Monday, April 18, 2011


In his book Good To Great, Jim Collins covers the value of a "stop doing" list. His focus is on enduring organizational success, but the concept applies equally well for individuals. Our goal should be to decide yes or no, then either "just do it" as Nike recommends or "just say no". Real life is rarely that simple. Here are some of my key don't do items.
Don't assume against yourself. When you assume that something can't be done, it becomes a self fulfilling prophecy. I put this at the top of the list because it stops everything else. Henry Ford expressed it this way: Whether you think that you can, or that you can't, you are usually right.

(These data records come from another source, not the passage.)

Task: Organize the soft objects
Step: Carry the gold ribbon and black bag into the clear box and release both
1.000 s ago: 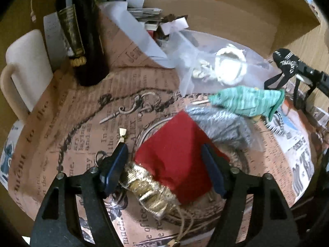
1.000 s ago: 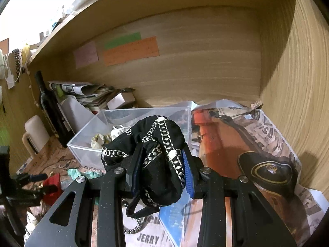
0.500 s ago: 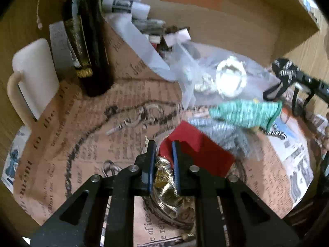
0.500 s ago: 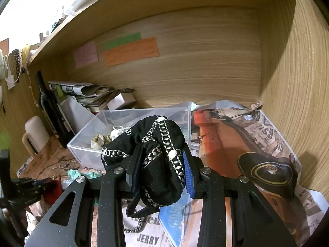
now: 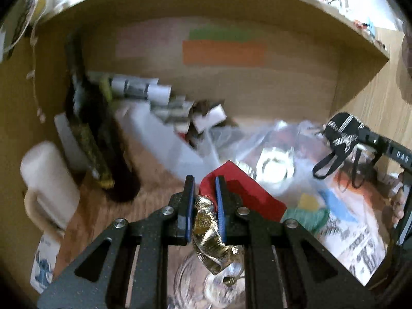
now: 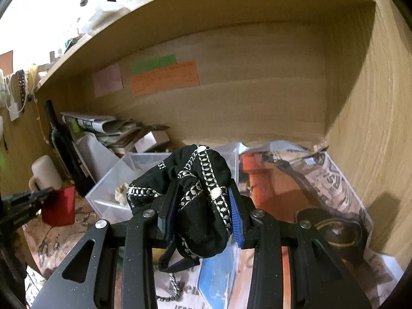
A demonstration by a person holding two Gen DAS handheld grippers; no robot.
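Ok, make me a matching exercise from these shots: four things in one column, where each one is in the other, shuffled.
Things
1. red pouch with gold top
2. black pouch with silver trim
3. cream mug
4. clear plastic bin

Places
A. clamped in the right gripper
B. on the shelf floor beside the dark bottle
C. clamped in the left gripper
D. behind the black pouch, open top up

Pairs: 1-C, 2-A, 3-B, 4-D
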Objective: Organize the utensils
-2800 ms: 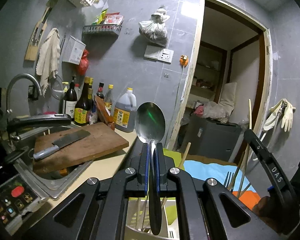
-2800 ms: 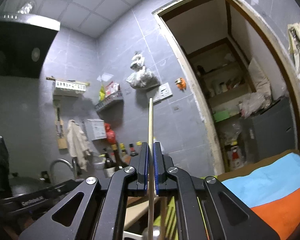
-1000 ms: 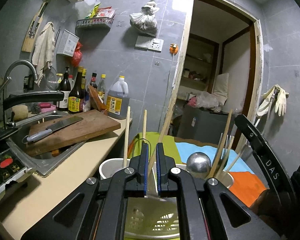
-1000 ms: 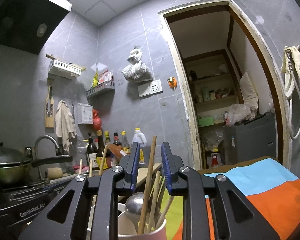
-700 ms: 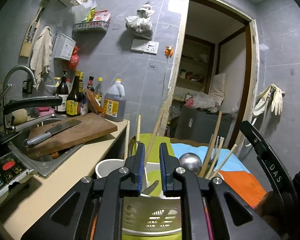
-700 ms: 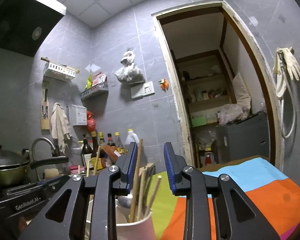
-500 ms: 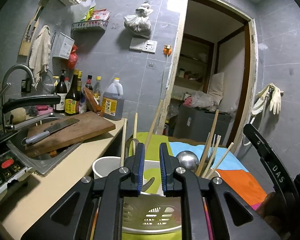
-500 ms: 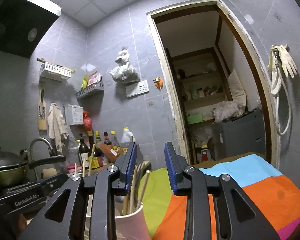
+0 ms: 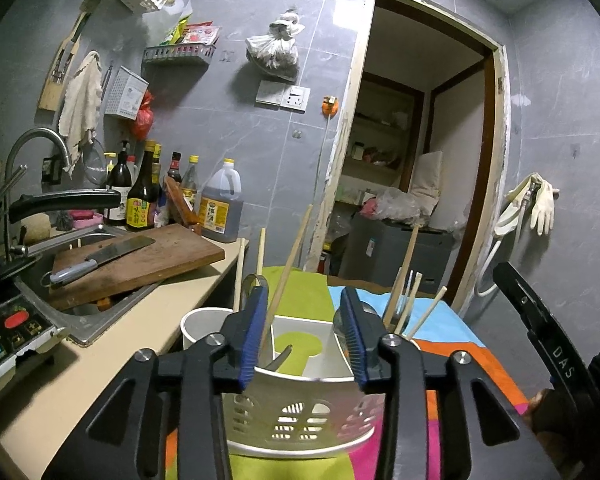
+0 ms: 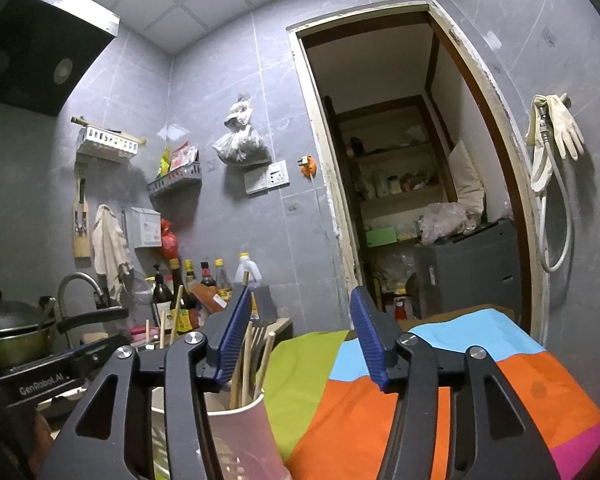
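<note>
A grey-tiled kitchen holds a table under a striped cloth (image 10: 380, 408), where one white utensil caddy (image 9: 300, 408) stands between two cups, a white cup (image 9: 204, 324) and a pink cup (image 10: 240, 432), each holding several chopsticks (image 10: 246, 360). The left gripper (image 9: 304, 332) points slightly downward over the caddy, its jaws just opened and gripping nothing. The right gripper (image 10: 300, 344) sits level beside the pink cup, its jaws also just spread, nothing between them.
</note>
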Available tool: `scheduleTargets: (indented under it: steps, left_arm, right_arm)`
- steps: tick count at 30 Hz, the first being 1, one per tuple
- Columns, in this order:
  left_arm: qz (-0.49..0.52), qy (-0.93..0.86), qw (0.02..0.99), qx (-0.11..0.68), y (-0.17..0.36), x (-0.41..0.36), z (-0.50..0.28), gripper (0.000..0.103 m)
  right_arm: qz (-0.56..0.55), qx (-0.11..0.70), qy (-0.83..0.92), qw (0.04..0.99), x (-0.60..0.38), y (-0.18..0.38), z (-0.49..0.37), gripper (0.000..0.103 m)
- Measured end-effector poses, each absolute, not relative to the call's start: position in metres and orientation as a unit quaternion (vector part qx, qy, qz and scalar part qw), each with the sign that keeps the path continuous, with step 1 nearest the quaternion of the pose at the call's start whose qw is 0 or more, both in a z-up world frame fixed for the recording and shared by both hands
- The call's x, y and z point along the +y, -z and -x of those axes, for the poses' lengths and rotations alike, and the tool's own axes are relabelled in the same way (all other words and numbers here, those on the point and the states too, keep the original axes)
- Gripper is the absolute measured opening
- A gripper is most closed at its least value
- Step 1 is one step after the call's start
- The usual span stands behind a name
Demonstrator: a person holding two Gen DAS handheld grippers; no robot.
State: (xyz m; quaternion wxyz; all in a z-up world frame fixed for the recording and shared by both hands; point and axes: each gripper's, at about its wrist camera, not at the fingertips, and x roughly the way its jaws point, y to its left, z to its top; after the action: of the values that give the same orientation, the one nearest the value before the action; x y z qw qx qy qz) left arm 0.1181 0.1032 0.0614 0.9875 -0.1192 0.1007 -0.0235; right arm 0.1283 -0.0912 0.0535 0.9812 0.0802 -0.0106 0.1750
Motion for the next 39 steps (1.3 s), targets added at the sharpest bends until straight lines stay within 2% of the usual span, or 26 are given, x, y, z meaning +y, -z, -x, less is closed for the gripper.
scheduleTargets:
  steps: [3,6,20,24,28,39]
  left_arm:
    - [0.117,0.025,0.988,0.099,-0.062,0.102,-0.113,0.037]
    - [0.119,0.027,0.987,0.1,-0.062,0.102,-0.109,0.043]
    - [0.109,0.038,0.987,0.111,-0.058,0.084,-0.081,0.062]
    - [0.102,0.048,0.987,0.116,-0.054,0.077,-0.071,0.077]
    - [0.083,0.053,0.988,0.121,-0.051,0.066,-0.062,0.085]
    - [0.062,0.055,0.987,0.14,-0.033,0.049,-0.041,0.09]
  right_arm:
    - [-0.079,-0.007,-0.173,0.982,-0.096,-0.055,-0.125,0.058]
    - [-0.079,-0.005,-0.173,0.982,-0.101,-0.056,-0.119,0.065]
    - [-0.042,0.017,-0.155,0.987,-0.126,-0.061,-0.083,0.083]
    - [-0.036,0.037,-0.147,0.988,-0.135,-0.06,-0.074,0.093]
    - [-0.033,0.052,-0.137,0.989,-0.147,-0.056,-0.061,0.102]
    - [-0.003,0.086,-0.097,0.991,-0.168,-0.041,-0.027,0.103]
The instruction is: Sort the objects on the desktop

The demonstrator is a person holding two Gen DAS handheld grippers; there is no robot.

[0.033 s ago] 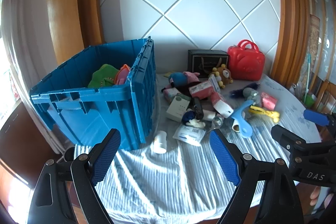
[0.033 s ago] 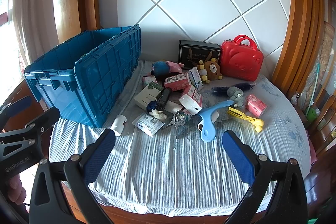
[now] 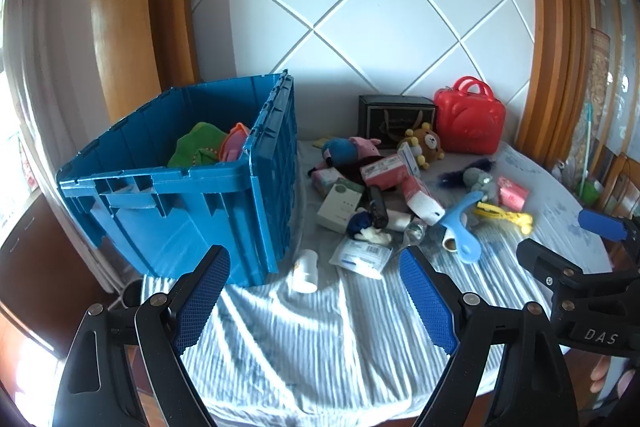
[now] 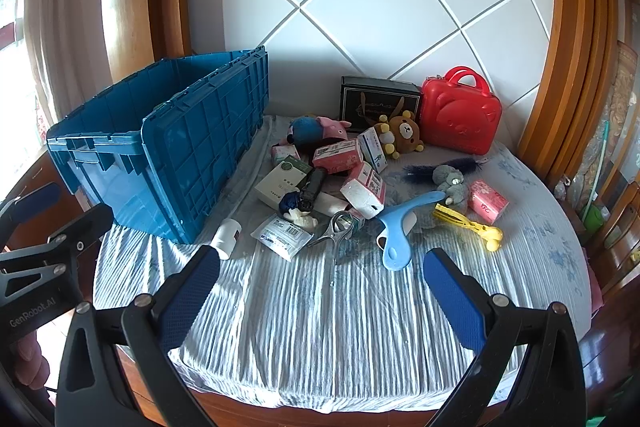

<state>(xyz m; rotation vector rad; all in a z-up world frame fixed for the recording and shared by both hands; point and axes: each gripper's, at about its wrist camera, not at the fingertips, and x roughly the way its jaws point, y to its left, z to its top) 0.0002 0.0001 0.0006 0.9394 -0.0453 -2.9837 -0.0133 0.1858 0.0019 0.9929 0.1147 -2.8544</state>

Don't make big changes for small reasons. It is sometimes difficult to know whether a decision is big or small, but some decisions are obviously big. When your decision is big, the payoff should reflect it. Using liposuction to lose five pounds would be making a big change for a small reason. Using it to lose 105 pounds would still be a big change, but the reason behind it is big enough to consider.

Don't bet against the house if your goal is to win the bet. If the occasional lottery ticket is your idea of fun, go ahead. If it is your retirement plan, think again. Lottery tickets, roulette wheels, and other similar games assure the operator a profit. The more you play, the more you lose.

Don't over promise and under deliver. In Star Trek, Scotty consistently under promised and over delivered. In Star Trek Next Generation, Geordi LaForge delivered exactly what he promised, no more or less. Presumably, those who over promised and under delivered never got into, much less out of Star Fleet Academy. We can have an honest debate on whether under promising and over delivering erodes the trust of our colleagues. Over promising and under delivering is a formula for failure.

Don't spend what you don't have -- or what you do. There are cases where strategic borrowing makes sense, but they are rare enough that the act of borrowing should cause you to recheck your math. A store may sell you a TV for two years interest free, but make sure they don"t bundle in a loan insurance, an extended warranty, or some other gimmick to make money on something other than interest. Better yet, wait until you have money. Even then, shop intelligently. Warren Buffet owes a lot of his success to not buying things he could afford but didn't need.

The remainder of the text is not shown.